Natzle himself remembers those field trips when he was in school. For many of us, it's always been here, a part of living in the area. For the Ciotoli family, it's been their livelihood for three generations, whether or not that was the original plan.
“I don’t think they expected when they bought an adjoining property just because they wanted to buy it that that was going to become their life," says Gerry Smith, Broome County Historian.
In the 1930s, Anthony Ciotoli Senior saw the property at 2 Nanticoke Avenue as the perfect place to expand his oil distribution business and enter into the lumber industry. There was a lumber business on the property that he acquired and, it just so happened, an old mill.
“At that point, whether he knew it or not, he just got himself a cider business," says Smith.
In 1942, Anthony's son Orlando restored the mill to its original purpose: Pressing apple cider. It was something the Ciotolis would become known for. However, in 1971 they hit a bump in the road. A kitchen fire completely destroyed the building.
The original Cider Mill building burned down in December 1971.
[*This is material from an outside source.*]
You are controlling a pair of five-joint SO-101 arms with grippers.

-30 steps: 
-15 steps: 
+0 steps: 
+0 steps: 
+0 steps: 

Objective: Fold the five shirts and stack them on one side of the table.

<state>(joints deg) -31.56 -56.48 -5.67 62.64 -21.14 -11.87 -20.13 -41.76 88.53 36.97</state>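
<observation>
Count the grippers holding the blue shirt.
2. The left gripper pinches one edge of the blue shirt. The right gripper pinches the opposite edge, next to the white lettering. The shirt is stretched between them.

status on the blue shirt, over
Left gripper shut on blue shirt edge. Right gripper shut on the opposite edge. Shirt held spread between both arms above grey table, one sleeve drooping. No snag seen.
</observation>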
“Either it was a caramel when we did caramel candy pot or a candy apple pot that caused the fire. It was something that was left on in the kitchen that caught fire," says Natzle.
The original mill was gone, but the family bounced back, rebuilding a year later and opening the doors to the familiar red barn we all know today.
And we’ve been here ever since.
— Brent Natzle, Cider Mill Assistant Manager
Today, more than seven decades later, the Ciotolis still own the business. The cider, doughnuts, and baked goods are all made pretty much the same way they always have been.
Natzle says the cider press and doughnut machine are from the 1970s and have only gone through a few modifications.
“That’s what makes it interesting is you’re looking back in time instead of this whole technological world that we all live in now," says Natzle.
Year after year, Cider Mill visitors leave 2 Nanticoke Ave with a taste from simpler times.